Ken Iwatsuki, Ph.D. (Faculty of Applied Bioscience, Tokyo University of Agriculture)
Generation and characterization of endoderm-derived chemosensory cells from non-human primates
Recent studies have revealed that taste cells not only exist in the oral cavity but also distributed in other endoderm-derived tissues including intestine, pancreas and airways. However, since cells from these tissues are not easy to manipulate, there is limited molecular information on how chemicals are perceived and how these sensory cells regenerate. Our goal is to generate in vitro 3D cell culture system to study the molecular mechanism of chemical perception. We have previously identified taste stem cells and generated taste organoid culture system by using mouse as an animal model. Since rodents and humans have different taste selectivity, we were not able to simply apply rodents’ data to humans. To generate the experimental system that mimic chemosensory responses similar to humans, it was necessary that we introduce primate tissues for the research. Therefore, the objective of my research is to generate taste, intestinal and pancreatic organoids from non-human primates and characterize chemosensory cells that reside within organoids.

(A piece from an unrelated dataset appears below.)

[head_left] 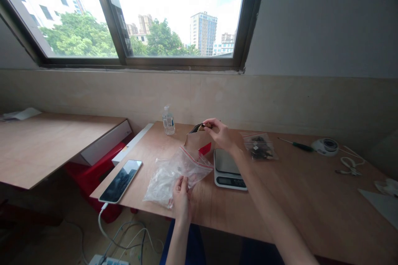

In my presentation, I would like to introduce generation of primate organoids from several endoderm-derived tissues and our recent attempt to use these organoids for chemosensory researches. We hope the organoid culture system will be one of the tools to objectively measure food factors, drugs and hazardous compounds.
Ken Iwatsuki is a professor in the department of Nutritional Science and Food Safety at Tokyo University of Agriculture. He received his undergraduate degree from Nagoya University and his PhD from Tokyo University. Several years after working at Tokyo Metropolitan Institute of Medical Science, he became a postdoctoral fellow at Mount Sinai School of Medicine in NY where he started his new career as a taste cell scientist. During his stay in NY, he found that two morphogens, Wnt10b and Shh, are essential for taste papillae development. In 2007, he returned to Japan to join one of the major food company, Ajinomoto. In 2014 he returned to academia to continue his basic research to manipulate endoderm-derived stem cells. Since then, he has developed 3D-culture system to analyze the functions of sensory cells in the tongue, intestine and pancreas using mice and monkeys.